Seit den 60er Jahren wurden > 20 neue Impfstoffe zugelassen. Das betrifft Mumps, Masern, Röteln, Windpocken, Hepatitis B, Meningokokken, Hämophilus, Hepatitis A, Papillomviren. Ich wurde in den 60er Jahren noch gegen Pocken geimpft. Die Impfung gegen Pocken war so erfolgreich, dass sie vor > 30 Jahren ausgesetzt werden konnte.

Hepatitis C ist auf einmal heilbar geworden, HIV-Patienten sterben nicht mehr an, sondern mit HIV. Die Pocken sind ausgerottet. So kann die Infektionsmedizin in den letzten 50 Jahren zahlreiche Erfolge vorzeigen.

In Verbindung mit Hygienemaßnahmen haben Antiinfektiva und Vakzine– wie erwähnt– entscheidend dazu beigetragen, die Lebenserwartung zu verdoppeln. Daraus wird unmittelbar verständlich, was auf dem Spiel steht, wenn an den drei Fronten Schwächen erkennbar werden. Und die Gefahren sind nicht gering: Hygiene-Maßnahmen werden nicht immer konsequent eingehalten. Impfmüdigkeit nimmt zu, es gibt einen harten Kern an Impfgegnern und Antibiotika- bzw. Antiinfektiva-Resistenzen nehmen zu.
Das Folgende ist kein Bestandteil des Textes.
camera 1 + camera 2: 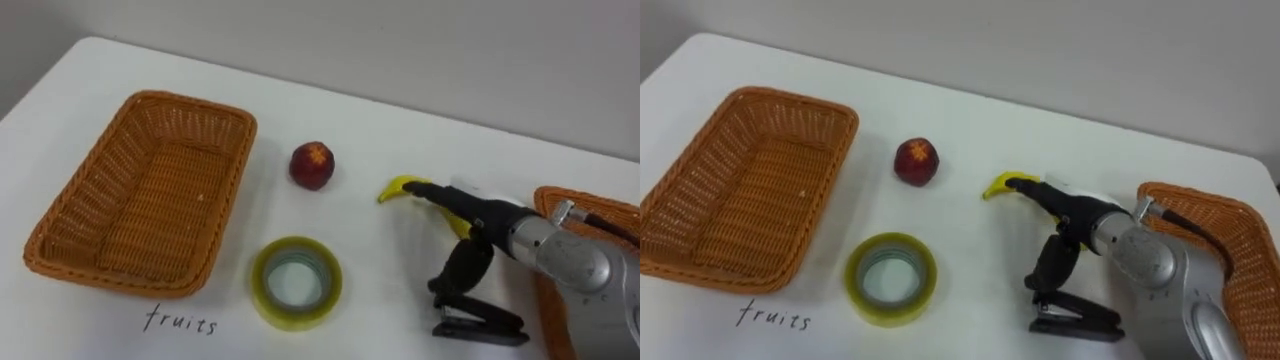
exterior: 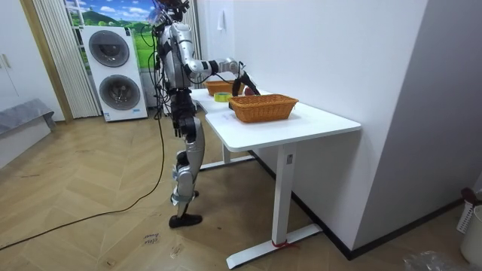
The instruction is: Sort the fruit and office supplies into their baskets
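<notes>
In the left eye view, the handwritten word "fruits" (image 1: 181, 321) is showing on the white table (image 1: 400, 120) at its near edge, just before a wicker basket (image 1: 60, 215) at the left end. A red fruit (image 1: 312, 165) is lying beside that basket's far right corner, and a yellow tape roll (image 1: 296, 246) is lying nearer the near edge. The right hand (image 1: 470, 212) is reaching in with straight fingers along a banana (image 1: 400, 187) at mid-table, gripping nothing. In the room view, the robot is standing upright at the table's long edge, with stacked washing machines (image 2: 117, 71) behind. In the right eye view, a black stapler (image 1: 1075, 322) is lying at the near edge below the hand, and a second wicker basket (image 1: 1240, 225) is sitting at the right end, partly hidden by the forearm.
</notes>
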Tool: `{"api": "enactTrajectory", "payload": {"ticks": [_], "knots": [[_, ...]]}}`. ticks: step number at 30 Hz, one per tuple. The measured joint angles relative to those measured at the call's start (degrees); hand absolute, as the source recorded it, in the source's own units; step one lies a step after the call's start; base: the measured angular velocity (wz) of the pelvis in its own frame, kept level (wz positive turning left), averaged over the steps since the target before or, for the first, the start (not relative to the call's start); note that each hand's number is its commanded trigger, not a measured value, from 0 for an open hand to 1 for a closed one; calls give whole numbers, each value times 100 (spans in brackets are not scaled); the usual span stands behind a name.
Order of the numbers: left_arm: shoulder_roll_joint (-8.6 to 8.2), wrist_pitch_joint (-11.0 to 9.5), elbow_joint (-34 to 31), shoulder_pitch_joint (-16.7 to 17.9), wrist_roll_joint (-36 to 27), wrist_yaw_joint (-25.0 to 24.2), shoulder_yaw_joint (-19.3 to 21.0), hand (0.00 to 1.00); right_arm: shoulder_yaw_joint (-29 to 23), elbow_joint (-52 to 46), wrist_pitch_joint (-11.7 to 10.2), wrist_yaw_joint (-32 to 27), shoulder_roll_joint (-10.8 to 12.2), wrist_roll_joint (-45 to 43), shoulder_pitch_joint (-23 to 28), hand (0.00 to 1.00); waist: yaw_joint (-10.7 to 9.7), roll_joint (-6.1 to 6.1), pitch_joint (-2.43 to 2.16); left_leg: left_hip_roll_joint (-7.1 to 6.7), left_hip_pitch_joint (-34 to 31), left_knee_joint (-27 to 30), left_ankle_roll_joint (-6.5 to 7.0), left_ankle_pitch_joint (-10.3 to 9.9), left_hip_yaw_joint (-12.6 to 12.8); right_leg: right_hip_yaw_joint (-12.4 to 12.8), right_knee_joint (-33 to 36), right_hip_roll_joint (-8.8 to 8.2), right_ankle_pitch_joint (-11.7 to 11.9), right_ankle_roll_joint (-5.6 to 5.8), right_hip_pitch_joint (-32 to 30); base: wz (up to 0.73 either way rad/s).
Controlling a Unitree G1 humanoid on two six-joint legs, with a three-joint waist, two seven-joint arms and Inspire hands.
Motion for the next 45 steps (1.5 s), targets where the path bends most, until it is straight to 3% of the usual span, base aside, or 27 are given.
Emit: {"api": "enactTrajectory", "payload": {"ticks": [10, 15, 22, 35, 45], "knots": [[0, -23, 81, -59, -6, 22, 21, 0, -1, -3, 1, 233, 0, 108, 1, 0, 1, 20, 11, -5, -49, 38, 35, 17, 83, -6, 0, -6, -5, 8, -39, -4], [-9, -17, 107, -75, -5, 29, 8, 0, -7, -18, 1, 234, 0, 365, 0, 0, 0, -19, -39, 5, -108, 83, 43, 23, 137, 1, 1, -1, -17, 29, -80, -6], [-16, -17, 118, -45, 2, 28, -13, 0, -51, -446, 3, 233, -1, 348, 3, 0, -32, -19, -47, 7, -111, 98, 31, 36, 199, 25, 2, -1, -17, 29, -89, -5], [-16, -21, 113, 60, -18, -146, -25, 0, -433, -1309, -19, 228, -24, 685, 27, 0, -271, -8, -92, 8, -112, 123, 32, 35, 202, -7, 9, -8, -17, 28, -84, 0], [-27, -41, 93, 28, -59, -134, -205, 0, -381, -1047, 4, 354, -9, 686, 439, 0, -123, 0, -85, 18, -113, 66, 32, 35, 305, 20, 12, -6, -17, 28, -166, -6]]}}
Kürzlich wurden Berechnungen aus England bekannt, nach denen sich im Jahre 2050 die Zahl der Todesfälle durch multiresistente Keime weltweit von 700 000 auf 10 Millionen erhöhen wird (in Europa von 23 000 auf 400 000), wenn nicht neue Antibiotika entwickelt werden [2]. Auch die Behandelbarkeit der Tuberkulose hat sich durch MDR- und XDR-Mykobakterien verschlechtert. Das Problem der Antibiotikaresistenz ist in der Politik angekommen und war 2015 beim G7-Gipfel ein wichtiges Thema.
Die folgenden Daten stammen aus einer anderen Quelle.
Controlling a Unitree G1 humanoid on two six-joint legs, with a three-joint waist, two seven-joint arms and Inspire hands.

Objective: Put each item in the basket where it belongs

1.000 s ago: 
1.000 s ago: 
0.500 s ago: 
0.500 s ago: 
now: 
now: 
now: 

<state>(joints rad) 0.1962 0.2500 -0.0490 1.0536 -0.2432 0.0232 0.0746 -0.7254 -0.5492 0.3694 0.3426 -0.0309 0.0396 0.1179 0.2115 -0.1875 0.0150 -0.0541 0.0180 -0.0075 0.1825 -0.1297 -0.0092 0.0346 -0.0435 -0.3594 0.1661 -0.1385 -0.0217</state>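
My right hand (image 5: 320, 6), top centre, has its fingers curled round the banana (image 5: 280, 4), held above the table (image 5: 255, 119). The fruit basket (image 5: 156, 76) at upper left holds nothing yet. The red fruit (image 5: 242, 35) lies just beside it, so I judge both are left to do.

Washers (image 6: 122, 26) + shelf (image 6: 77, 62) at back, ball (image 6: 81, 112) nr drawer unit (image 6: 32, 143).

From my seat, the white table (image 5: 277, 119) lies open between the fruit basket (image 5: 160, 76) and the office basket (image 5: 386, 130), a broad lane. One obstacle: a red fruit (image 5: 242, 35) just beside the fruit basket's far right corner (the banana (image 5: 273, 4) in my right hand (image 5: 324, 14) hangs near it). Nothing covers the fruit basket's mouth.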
Es gilt, in den nächsten Dekaden den Erfolg von Antiinfektiva zu stabilisieren. Wir müssen auf einen vorsichtigen, adäquaten Einsatz von Antibiotika drängen, und wir müssen verstärkt Therapien erforschen, die über Antibiotika hinausgehen (adjunktive Therapie). Wir benötigen aber auch immer wieder neue Antibiotika. Denn Antibiotikaresistenzen gehören zur normalen Ökologie, und sie werden uns somit immer begleiten.

Die Zukunft der Vakzinierung in den nächsten Dekaden kann man optimistisch denken. Der methodologische Fortschritt ist enorm (reverse vaccinology 2.0, synthetische Vakzine (z. B. automatisierte Glycansynthese)). Weitere Vakzine gegen Pathogene und Pathogenprodukte werden möglich sein. Noch mehr Engagement in der Erforschung von Vakzinen ist auch deshalb eine sinnvolle zukünftige Ausrichtung, da diese keinen Resistenzdruck ausüben.

Hohe Aufmerksamkeit in der Weiterentwicklung von Antiinfektiva und Vakzine ergibt sich zudem aus der Erfahrung der vergangenen Jahrzehnte, dass jährlich einige neue Erreger bekannt werden, die neu sind oder neu entdeckt wurden. Als wenige Beispiele seien hier pars pro toto Legionellen, Hantaviren, Borrelien, HIV, Helicobacter, Hepatitis C-Viren, SARS- und MERS-Corona-Viren genannt.